After 2 hours of incubation, the number of bacteria that survived without the addition of antimicrobial agents was reduced from 2 × 10 ⁶ to 5.5 × 10 ³ , while the number of remaining bacteria in the experiments with doxycycline was 5 × 10 ^5- and doxycycline When tetramethaphosphate complex was used, it was 2.5 * 10 <^3> .

While the doxycycline tetramethaphosphate sodium compound does not interfere in the same two hours, it is fundamentally important that the doxycycline molecule is highly resistant to antimicrobial activity in serum.

In other words, the fact that the antimicrobial action of the serum can be fully functioned, the treatment period can be shortened, thereby minimizing the possibility of forming a hypoglycemic lineage in ViVo.

Isopropanol / water sorbate and ethanol / water sorbate exhibit the same microbiological and pharmaceutical activity and remain stable at room temperature.

EXAMPLE

(1) 100 ml of chloroform was added to 4.33 g of a metaphosphoric acid, which was newly prepared from phosphorus pentoxide, and then 100 ml of methanol was added with stirring. After stirring for about 15 minutes, 1 ml of water and 20 g of α-6-deoxyc-5-hydroxy tetracycline monohydrate (961mcg / mg) were added to keep the solution transparent.

The solution was filtered and 0.574 g sodium hydroxide was dissolved in 17.5 ml methanol. After stirring for 15 minutes, 430 ml of isopropanol was added. The product, which crystallized in this way, was filtered off, washed with isopropanol and dried at 35-40 ° C.

·6H₂O인 생성물 21g을 얻었다.Molecular formula (C ₂₂ H ₂₄ N ₂ O ₈ ) ₃ · (HPO ₃ ) ₃ · NaPO ₃ ·

21 g of product, 6H ₂ O, were obtained.

238,266nm에서

307(1% HCl-메탄올 용액)UV absorption: at 349nm

At 238,266nm

307 (1% HCl-Methanol Solution)

Natural light rotation: /α/D32°-86°(C=0.5, 1% HCl-methanol solution)

PH of 1% aqueous solution: 2.8, Doxycycline quantitative analysis: 70.21%

Solubility in water: 335 mg / ml

(2) The isopropanol was changed to pure ethanol and the item (1) was repeated.

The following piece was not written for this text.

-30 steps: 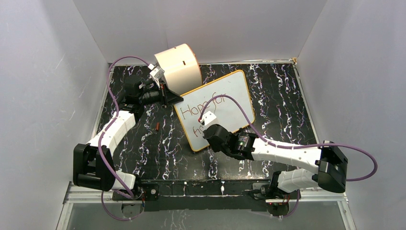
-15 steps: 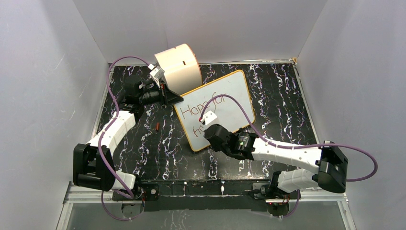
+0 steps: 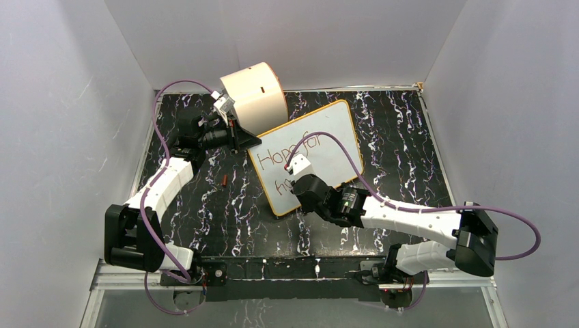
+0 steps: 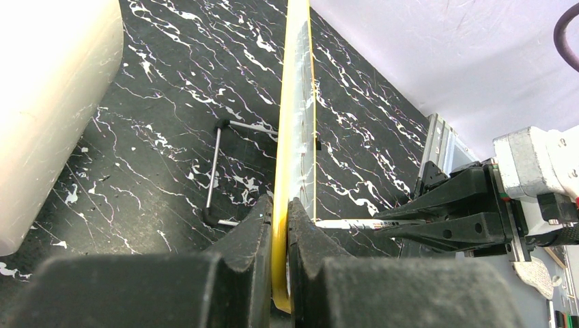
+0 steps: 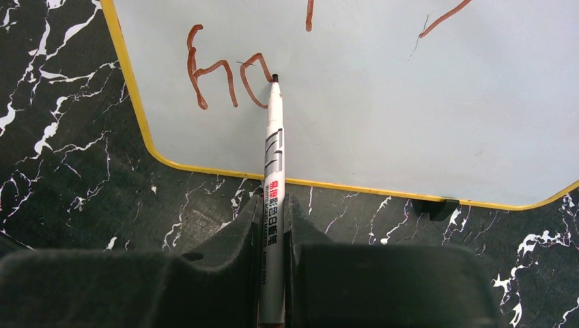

·6H₂O인 물과 에탄올의 솔베이트와 같은 새로운 복합체가 침전되었다.As a result, the molecular formula _{(C 22 H 24 N 2 O} 8) 3 · (HPO 3) 3 · NaPO 3 ·

A new complex was precipitated, such as a sorbate of 6H ₂ O water and ethanol.

Claims (4)

(Correction) The molar ratio of metaphosphoric acid and α-6-deoxy-5-hydroxy tetracycline monohydrate at room temperature with HPO ₃ and α-6-deoxy-5-hydroxy tetracycline monohydrate as 4: 3. A structural formula characterized by neutralizing HPO ₃ in one of the tetraphosphate complexes obtained by reaction in a medium consisting of chloroform, methanol and water with an aqueous NaOH-methanol solution and adding isopropanol to crystallize the complex (C ₂₂ H ₂₄ N _{2). O 8) 3 · (HPO 3} ) 3 · NaPO 3 ·

A method for preparing a water-soluble complex of α-6-deoxy-5-hydroxy tetracycline and sodium tetramethaphosphate represented by 6H ₂ O, wherein the polymer of metaphosphoric acid is n = 4 in the complex Uniform). (Correction) The method according to claim 1, wherein the polymetaphosphoric acid is prepared from a solution in which water is mixed in a stoichiometric ratio with phosphorus pentoxide and chloroform. (Correction) The method according to claim 1, wherein the polymethaphosphoric acid is reacted by diluting with methanol containing 2 to 4 moles of water per mole of α-6-deoxy-5-hydroxy tetracycline monohydrate. Way. (Correction) At room temperature, metaphosphoric acid and α-6-deoxy-5-hydroxytetracycline monohydrate were used in the molar ratio of HPO ₃ and α-6-deoxy-5-hydroxy tetracycline monohydrate as 4: 3. Structural formula (C ₂₂ H ₂₄ N ₂ O) characterized by neutralizing HPO ₃ of one of the tetramethaphosphate complexes obtained by reaction in a medium consisting of chloroform, methanol and water with an aqueous NaOH-methanol solution and crystallizing the complex with anhydrous ethanol. _{8) 3 · (HPO 3)} 3 · NaPO 3 ·

A method for producing a water-soluble complex of α-6-deoxy-5-hydroxy tetracycline and sodium tetramethaphosphate represented by sorbent of 6H ₂ O and sorbate of water.